The decision also touched on another important issue, possession of the note, currently being deliberated by the Massachusetts Supreme Judicial Court in the Eaton v. Fannie Mae case.
Young's discussion of the still-pending Eaton case, however, may cause a lot more anxiety among lenders and servicers than his kind words for MERS will relieve. He is the first to endorse the ruling in Eaton that the note and the mortgage have to be united under Massachusetts law in order for the servicer to be able to foreclose.
"The assignment was necessary to comply with the common law of Massachusetts requiring unity of the note and mortgage in the same entity prior to foreclosing," Young wrote. "Aurora, as Deutsche's loan servicer, has an interest in the underlying debt; Aurora also physically possesses the collateral file, including the note. With the assignment of legal title to the mortgage from MERS, Aurora became the mortgagee of record as well, thus perfecting its standing to bring a foreclosure action against Culhane."
That reading differs from the bankruptcy court, meaning the federal courts have now split on how to interpret the law, making it even more important for the Supreme Judicial Court decision to resolve the issue in its ruling to come.
If the SJC agrees with Young - particularly his notion that the note has to be physically in the possession in of the mortgage holder or its servicer - it could throw an even bigger monkey wrench into the foreclosure works than that introduced by the Ibanez and Bevilacqua decisions.
Unlike the orderly record-keeping of the servicer in Culhane, many loans issued during the boom have seen their notes go astray.

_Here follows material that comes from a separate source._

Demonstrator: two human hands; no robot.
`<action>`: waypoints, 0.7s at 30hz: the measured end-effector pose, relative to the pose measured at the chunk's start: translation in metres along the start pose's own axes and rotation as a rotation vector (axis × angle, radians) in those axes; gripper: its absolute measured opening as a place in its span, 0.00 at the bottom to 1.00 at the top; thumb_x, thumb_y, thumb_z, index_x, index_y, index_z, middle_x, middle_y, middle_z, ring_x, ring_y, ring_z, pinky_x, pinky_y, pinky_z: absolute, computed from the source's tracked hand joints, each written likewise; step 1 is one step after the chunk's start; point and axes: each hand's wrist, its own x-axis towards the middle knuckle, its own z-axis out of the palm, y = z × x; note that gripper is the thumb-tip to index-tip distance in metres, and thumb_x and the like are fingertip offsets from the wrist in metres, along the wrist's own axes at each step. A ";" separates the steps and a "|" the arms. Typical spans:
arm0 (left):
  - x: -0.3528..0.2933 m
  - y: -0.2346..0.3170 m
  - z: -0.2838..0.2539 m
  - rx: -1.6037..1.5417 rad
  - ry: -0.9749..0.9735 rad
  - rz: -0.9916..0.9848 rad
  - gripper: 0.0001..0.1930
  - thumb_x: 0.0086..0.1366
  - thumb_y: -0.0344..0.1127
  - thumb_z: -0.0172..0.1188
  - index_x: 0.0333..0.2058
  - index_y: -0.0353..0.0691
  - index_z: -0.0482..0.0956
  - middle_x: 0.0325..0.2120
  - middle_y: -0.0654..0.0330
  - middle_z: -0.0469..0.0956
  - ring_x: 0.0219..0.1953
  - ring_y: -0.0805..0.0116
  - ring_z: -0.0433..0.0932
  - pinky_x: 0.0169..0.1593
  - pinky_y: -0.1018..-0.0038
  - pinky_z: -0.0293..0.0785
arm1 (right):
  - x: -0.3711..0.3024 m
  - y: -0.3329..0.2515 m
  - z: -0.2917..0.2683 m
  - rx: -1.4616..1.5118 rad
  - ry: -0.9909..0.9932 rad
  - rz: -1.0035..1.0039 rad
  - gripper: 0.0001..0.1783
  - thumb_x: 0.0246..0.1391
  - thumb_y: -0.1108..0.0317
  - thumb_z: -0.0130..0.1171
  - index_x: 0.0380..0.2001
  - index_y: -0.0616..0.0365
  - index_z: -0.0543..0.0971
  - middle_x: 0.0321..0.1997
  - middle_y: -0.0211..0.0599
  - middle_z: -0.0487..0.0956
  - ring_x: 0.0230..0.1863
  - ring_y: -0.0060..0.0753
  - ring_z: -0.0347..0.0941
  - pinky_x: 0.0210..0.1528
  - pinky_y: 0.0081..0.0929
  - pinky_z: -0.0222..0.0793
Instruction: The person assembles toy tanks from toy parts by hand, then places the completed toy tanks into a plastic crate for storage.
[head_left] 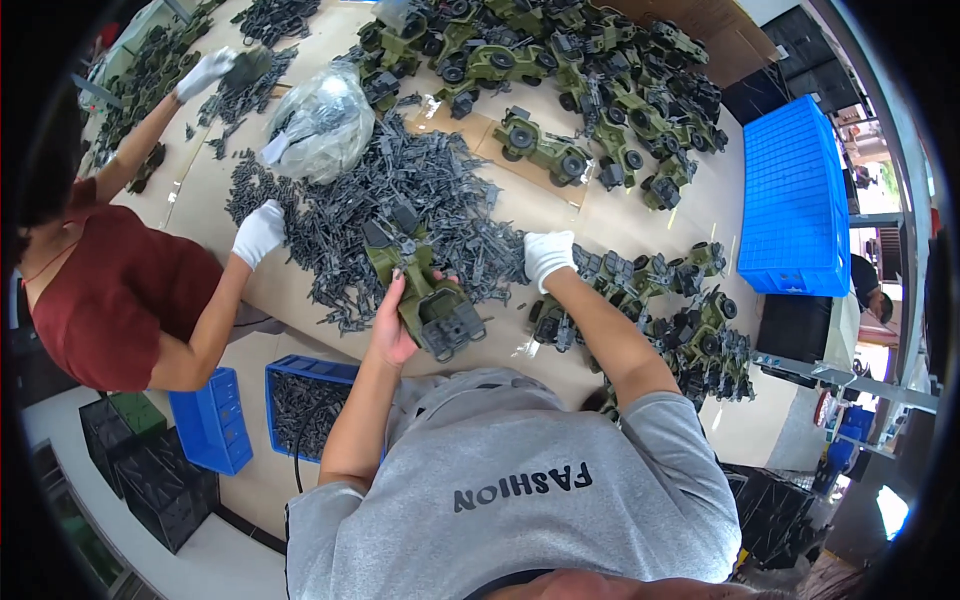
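My bare left hand [393, 326] is closed round a green and dark grey toy jeep [432, 302], thumb on its side, over the near edge of the table. The jeep is tilted, with a dark grey part at its near end. My right hand [549, 258], in a white glove, is curled at the right edge of a heap of small dark grey plastic parts [415, 185]. Its fingertips are turned toward the heap and mostly hidden; what they hold, if anything, does not show. Several assembled toy jeeps [640, 280] stand just right of this hand.
More toy jeeps [560, 70] are massed at the far side. A clear plastic bag [322, 125] lies on the heap. On the left, a co-worker's gloved hand [260, 232] touches the parts. Blue crates [795, 210] stand at right; a blue bin [312, 400] of parts sits below left.
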 end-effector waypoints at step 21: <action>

And even if the servicers' ducks are in all in a row, "we're going to see an unending number of people bringing in cases, forcing foreclosing lenders to prove that they hold the note," said Joel Aaron Stein, chair of 2011 Title Insurance and National Affairs Committee for the Real Estate Bar Association (REBA).
"Ibanez and Belivacqua will be like a pebble in the heel of your shoe," said Ed Bloom, a partner at Sherin and Lodgen and president of REBA.